• Assigned task
Would you print the data below exactly, leaving out every picture?

══ Available data ══

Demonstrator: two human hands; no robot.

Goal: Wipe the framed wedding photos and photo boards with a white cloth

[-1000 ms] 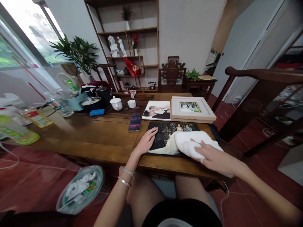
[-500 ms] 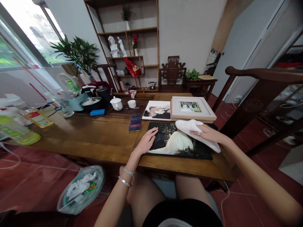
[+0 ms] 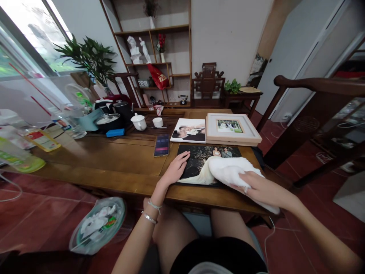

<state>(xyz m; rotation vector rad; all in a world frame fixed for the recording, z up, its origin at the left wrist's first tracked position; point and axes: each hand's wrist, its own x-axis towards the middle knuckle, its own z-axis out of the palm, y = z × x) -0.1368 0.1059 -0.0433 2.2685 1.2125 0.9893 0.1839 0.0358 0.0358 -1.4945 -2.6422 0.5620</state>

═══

• Problem solution
Demonstrator: two human hands; no robot.

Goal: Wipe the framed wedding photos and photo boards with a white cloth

[-1000 ms] 
[-500 ms] 
[+0 ms] 

<state>(xyz m; rotation vector rad; all in a world frame fixed for the recording, z up, its origin at the left wrist's first tracked position; point and axes: each hand's wrist, its own x-axis towards the middle knuckle, its own z-axis out of the palm, y = z × x) -0.1368 0.1059 -0.0433 2.2685 1.2125 0.9893 0.1839 0.0358 0.0358 -1.4945 -2.6422 0.5620</state>

That completes the output for this exercise.